■ Work request ■
Leave out any picture and return the remaining listing below exactly as given.

■ Data ■
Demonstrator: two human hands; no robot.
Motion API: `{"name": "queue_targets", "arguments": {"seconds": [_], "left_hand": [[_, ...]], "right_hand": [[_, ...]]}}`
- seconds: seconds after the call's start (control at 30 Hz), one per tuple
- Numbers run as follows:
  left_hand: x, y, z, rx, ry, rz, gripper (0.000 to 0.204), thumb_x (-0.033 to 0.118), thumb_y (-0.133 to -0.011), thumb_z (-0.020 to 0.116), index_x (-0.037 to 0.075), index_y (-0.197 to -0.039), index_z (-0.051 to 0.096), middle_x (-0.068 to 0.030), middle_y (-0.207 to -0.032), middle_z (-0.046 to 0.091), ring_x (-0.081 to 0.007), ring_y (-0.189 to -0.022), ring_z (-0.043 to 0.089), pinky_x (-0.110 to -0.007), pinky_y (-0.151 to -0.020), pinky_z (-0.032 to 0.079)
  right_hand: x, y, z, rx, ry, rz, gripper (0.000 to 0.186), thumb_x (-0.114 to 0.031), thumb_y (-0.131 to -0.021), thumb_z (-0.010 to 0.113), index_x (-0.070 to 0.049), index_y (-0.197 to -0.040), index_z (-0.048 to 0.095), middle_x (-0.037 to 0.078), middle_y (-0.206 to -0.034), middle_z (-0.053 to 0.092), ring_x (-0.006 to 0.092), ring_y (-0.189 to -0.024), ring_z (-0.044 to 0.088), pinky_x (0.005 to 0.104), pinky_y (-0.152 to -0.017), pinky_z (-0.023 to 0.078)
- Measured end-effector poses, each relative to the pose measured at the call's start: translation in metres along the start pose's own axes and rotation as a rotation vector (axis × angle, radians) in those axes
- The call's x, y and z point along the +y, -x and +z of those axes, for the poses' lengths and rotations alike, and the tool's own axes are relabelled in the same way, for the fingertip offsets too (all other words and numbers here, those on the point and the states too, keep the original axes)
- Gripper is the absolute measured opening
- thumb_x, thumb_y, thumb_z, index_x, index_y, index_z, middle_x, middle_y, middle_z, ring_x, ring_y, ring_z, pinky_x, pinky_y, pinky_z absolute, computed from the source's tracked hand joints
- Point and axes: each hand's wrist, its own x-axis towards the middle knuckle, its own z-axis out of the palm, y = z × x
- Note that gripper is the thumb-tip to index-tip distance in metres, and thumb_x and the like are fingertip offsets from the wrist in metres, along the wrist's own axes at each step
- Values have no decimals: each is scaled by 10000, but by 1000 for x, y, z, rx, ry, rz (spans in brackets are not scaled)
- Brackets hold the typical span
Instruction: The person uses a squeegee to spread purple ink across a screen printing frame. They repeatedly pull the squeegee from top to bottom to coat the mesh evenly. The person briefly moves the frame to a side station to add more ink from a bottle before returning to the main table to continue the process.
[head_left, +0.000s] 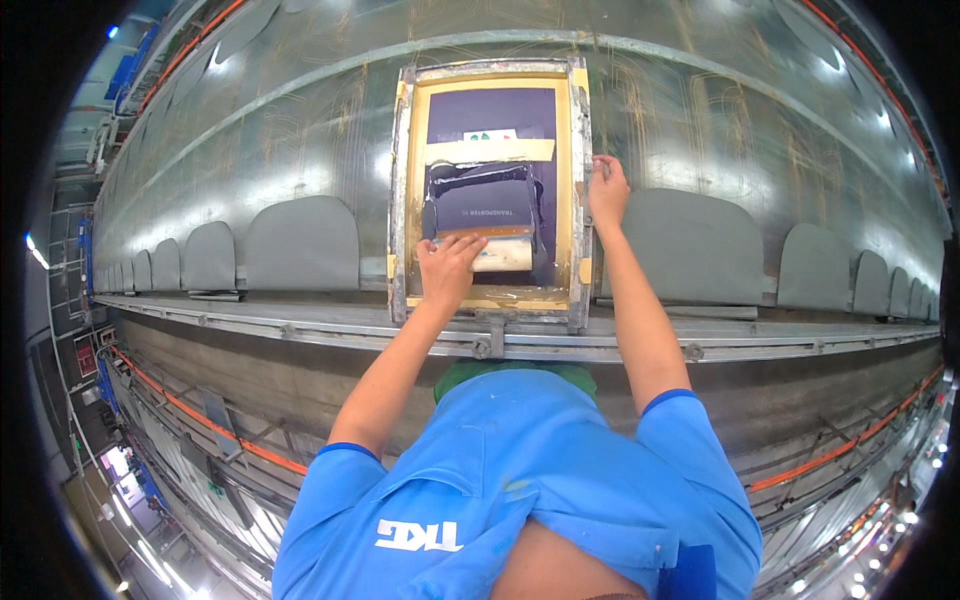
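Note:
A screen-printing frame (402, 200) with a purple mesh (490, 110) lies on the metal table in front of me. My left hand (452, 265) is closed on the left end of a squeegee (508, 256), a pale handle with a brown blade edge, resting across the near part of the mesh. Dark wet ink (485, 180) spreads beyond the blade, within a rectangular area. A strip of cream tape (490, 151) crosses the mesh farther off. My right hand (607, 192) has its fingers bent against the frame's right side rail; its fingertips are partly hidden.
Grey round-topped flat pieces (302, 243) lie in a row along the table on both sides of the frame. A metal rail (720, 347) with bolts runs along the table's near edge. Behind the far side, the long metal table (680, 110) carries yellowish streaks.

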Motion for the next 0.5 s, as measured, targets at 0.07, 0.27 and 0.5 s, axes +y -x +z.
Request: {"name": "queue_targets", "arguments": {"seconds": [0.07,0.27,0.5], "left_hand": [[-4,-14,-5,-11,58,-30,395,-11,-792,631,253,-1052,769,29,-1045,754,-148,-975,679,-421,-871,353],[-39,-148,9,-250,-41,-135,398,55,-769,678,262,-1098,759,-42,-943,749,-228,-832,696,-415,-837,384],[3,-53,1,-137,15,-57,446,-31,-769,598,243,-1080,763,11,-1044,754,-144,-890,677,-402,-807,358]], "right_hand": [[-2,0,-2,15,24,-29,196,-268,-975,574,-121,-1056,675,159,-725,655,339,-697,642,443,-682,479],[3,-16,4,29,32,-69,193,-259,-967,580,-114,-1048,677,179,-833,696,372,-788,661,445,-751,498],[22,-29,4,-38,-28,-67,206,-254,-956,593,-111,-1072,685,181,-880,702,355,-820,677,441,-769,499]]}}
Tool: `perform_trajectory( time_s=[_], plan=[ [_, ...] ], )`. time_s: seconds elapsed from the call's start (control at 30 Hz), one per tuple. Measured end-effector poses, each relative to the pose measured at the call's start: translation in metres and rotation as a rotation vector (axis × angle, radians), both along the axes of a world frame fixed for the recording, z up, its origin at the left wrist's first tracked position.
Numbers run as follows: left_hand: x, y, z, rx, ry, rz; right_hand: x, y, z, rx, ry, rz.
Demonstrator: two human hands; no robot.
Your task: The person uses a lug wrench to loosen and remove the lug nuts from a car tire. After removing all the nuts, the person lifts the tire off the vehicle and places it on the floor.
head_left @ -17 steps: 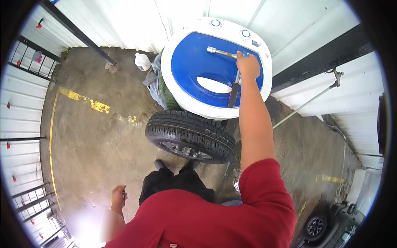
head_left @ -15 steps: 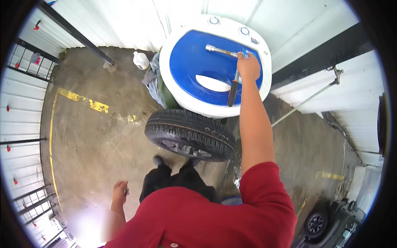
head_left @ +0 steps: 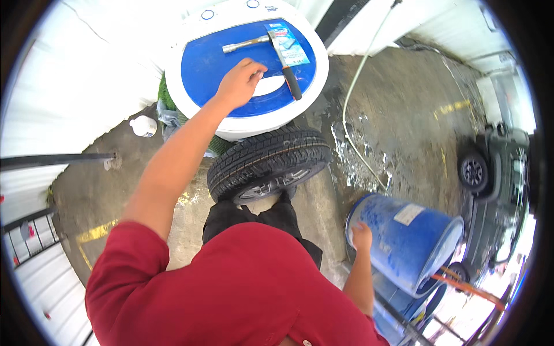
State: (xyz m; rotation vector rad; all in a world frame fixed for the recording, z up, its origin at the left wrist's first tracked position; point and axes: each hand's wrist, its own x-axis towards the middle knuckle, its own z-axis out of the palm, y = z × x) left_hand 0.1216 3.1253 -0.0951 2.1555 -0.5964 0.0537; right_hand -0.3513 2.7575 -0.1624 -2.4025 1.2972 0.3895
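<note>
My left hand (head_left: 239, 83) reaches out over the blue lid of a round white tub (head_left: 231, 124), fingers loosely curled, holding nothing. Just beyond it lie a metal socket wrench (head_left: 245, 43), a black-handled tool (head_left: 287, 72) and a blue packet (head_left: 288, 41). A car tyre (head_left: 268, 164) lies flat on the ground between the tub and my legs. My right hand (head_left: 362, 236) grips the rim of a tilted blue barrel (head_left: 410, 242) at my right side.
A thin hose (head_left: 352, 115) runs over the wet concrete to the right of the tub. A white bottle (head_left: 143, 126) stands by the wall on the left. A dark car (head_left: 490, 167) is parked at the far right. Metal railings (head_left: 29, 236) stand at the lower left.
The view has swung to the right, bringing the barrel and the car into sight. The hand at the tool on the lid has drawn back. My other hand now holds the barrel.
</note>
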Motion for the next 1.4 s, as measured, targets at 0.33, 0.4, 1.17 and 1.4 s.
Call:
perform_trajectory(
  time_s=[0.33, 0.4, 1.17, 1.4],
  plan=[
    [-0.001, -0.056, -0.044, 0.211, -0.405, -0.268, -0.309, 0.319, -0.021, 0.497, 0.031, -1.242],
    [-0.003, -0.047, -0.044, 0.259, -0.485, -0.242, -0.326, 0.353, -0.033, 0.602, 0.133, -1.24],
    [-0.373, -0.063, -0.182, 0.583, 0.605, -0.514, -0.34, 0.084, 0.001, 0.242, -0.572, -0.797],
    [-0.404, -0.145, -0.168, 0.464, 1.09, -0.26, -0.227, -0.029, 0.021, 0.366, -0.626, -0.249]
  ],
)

■ Result ■
Demonstrator: two human hands; no robot.
Motion API: `{"name": "queue_targets", "arguments": {"seconds": [_], "left_hand": [[_, ...]], "right_hand": [[_, ...]]}}`
- seconds: seconds after the call's start (control at 30 Hz), one per tuple
- Numbers run as follows:
  left_hand: x, y, z, rx, ry, rz, gripper (0.000 to 0.204), thumb_x (-0.033 to 0.118), thumb_y (-0.133 to -0.011), thumb_z (-0.020 to 0.116), index_x (-0.037 to 0.075), index_y (-0.197 to -0.039), index_z (-0.051 to 0.096), middle_x (-0.068 to 0.030), middle_y (-0.207 to -0.032), middle_z (-0.046 to 0.091), ring_x (-0.081 to 0.007), ring_y (-0.189 to -0.022), ring_z (-0.043 to 0.089), pinky_x (-0.110 to -0.007), pinky_y (-0.151 to -0.020), pinky_z (-0.032 to 0.079)
  right_hand: x, y, z, rx, ry, rz, gripper (0.000 to 0.186), thumb_x (-0.114 to 0.031), thumb_y (-0.131 to -0.021), thumb_z (-0.010 to 0.113), index_x (-0.070 to 0.049), index_y (-0.197 to -0.040), index_z (-0.048 to 0.095), middle_x (-0.037 to 0.078), middle_y (-0.206 to -0.034), middle_z (-0.053 to 0.092), ring_x (-0.006 to 0.092), ring_y (-0.189 to -0.024), ring_z (-0.044 to 0.088), pinky_x (0.005 to 0.104), pinky_y (-0.152 to -0.017), pinky_z (-0.023 to 0.078)
- Measured end-effector poses, each relative to the pose measured at the call's start: translation in metres along the start pose's own axes and rotation as a rotation vector (axis × angle, radians) in those axes
- The call's x, y and z point along the +y, -x and +z of those axes, for the poses' lengths and rotations alike, and the tool's own axes are relabelled in the same way, for the fingertip offsets too (all other words and numbers here, those on the point and the states too, keep the original axes)
- Gripper is the absolute measured opening
- thumb_x, thumb_y, thumb_z, index_x, index_y, index_z, middle_x, middle_y, middle_z, ring_x, ring_y, ring_z, pinky_x, pinky_y, pinky_z absolute, computed from the source's tracked hand joints
- Point and axes: each hand's wrist, its own x-axis towards the middle knuckle, its own z-axis out of the palm, y = z × x
- Note that gripper is the thumb-tip to index-tip distance in metres, and thumb_x and the like are fingertip offsets from the wrist in metres, along the wrist's own axes at each step
- Values have no decimals: each is scaled by 10000, but by 1000 for x, y, z, rx, ry, rz (spans in brackets are not scaled)
- Brackets hold the typical span
Instruction: The person uses a squeegee to spread purple ink across a screen printing frame. They repeatedly pull the squeegee from top to bottom to coat the mesh evenly. The person briefly moves the frame to a side station to add more ink from a bottle before returning to the main table to continue the process.
[head_left, +0.000s] 
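Note:
A screen-printing frame (402, 200) with a purple mesh (490, 110) lies on the metal table in front of me. My left hand (452, 265) is closed on the left end of a squeegee (508, 256), a pale handle with a brown blade edge, resting across the near part of the mesh. Dark wet ink (485, 180) spreads beyond the blade, within a rectangular area. A strip of cream tape (490, 151) crosses the mesh farther off. My right hand (607, 192) has its fingers bent against the frame's right side rail; its fingertips are partly hidden.
Grey round-topped flat pieces (302, 243) lie in a row along the table on both sides of the frame. A metal rail (720, 347) with bolts runs along the table's near edge. Behind the far side, the long metal table (680, 110) carries yellowish streaks.
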
Motion for the next 0.5 s, as measured, targets at 0.07, 0.27 and 0.5 s, axes +y -x +z.
Request: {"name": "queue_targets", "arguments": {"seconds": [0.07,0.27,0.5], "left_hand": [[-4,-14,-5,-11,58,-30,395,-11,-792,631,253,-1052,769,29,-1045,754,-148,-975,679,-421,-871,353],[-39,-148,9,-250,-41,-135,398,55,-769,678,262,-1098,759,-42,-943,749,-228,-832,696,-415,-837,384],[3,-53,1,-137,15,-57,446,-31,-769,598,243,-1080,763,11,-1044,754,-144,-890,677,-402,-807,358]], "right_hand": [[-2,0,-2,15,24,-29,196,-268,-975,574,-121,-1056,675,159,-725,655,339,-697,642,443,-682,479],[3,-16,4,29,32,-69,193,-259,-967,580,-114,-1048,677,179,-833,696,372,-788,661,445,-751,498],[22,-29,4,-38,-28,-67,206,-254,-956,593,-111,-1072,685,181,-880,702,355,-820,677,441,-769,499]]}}
Tool: `perform_trajectory( time_s=[_], plan=[ [_, ...] ], )`. time_s: seconds elapsed from the call's start (control at 30 Hz), one per tuple. Measured end-effector poses, each relative to the pose measured at the call's start: translation in metres and rotation as a rotation vector (axis × angle, radians), both along the axes of a world frame fixed for the recording, z up, its origin at the left wrist's first tracked position.
Numbers run as follows: left_hand: x, y, z, rx, ry, rz; right_hand: x, y, z, rx, ry, rz.
Demonstrator: two human hands; no robot.
Your task: The person uses a lug wrench to loosen and remove the lug nuts from a car tire. After removing all the nuts, the person lifts the tire off the vehicle and places it on the floor.
head_left @ -17 steps: 
head_left @ -15 steps: 
head_left @ +0 steps: 
State: (xyz m; rotation vector rad; all in a world frame fixed for the recording, z up, its origin at the left wrist's first tracked position; point and axes: each hand's wrist, its own x-axis towards the middle knuckle, its own z-axis out of the palm, y = z × x) left_hand 0.1216 3.1253 -0.0951 2.1555 -0.5964 0.0537; right_hand -0.3513 2.7575 -0.1624 -2.4025 1.2972 0.3895
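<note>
My left hand (head_left: 239, 83) reaches out over the blue lid of a round white tub (head_left: 231, 124), fingers loosely curled, holding nothing. Just beyond it lie a metal socket wrench (head_left: 245, 43), a black-handled tool (head_left: 287, 72) and a blue packet (head_left: 288, 41). A car tyre (head_left: 268, 164) lies flat on the ground between the tub and my legs. My right hand (head_left: 362, 236) grips the rim of a tilted blue barrel (head_left: 410, 242) at my right side.
A thin hose (head_left: 352, 115) runs over the wet concrete to the right of the tub. A white bottle (head_left: 143, 126) stands by the wall on the left. A dark car (head_left: 490, 167) is parked at the far right. Metal railings (head_left: 29, 236) stand at the lower left.
The view has swung to the right, bringing the barrel and the car into sight. The hand at the tool on the lid has drawn back. My other hand now holds the barrel.
</note>
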Motion for the next 1.4 s, as measured, targets at 0.33, 0.4, 1.17 and 1.4 s.
Call:
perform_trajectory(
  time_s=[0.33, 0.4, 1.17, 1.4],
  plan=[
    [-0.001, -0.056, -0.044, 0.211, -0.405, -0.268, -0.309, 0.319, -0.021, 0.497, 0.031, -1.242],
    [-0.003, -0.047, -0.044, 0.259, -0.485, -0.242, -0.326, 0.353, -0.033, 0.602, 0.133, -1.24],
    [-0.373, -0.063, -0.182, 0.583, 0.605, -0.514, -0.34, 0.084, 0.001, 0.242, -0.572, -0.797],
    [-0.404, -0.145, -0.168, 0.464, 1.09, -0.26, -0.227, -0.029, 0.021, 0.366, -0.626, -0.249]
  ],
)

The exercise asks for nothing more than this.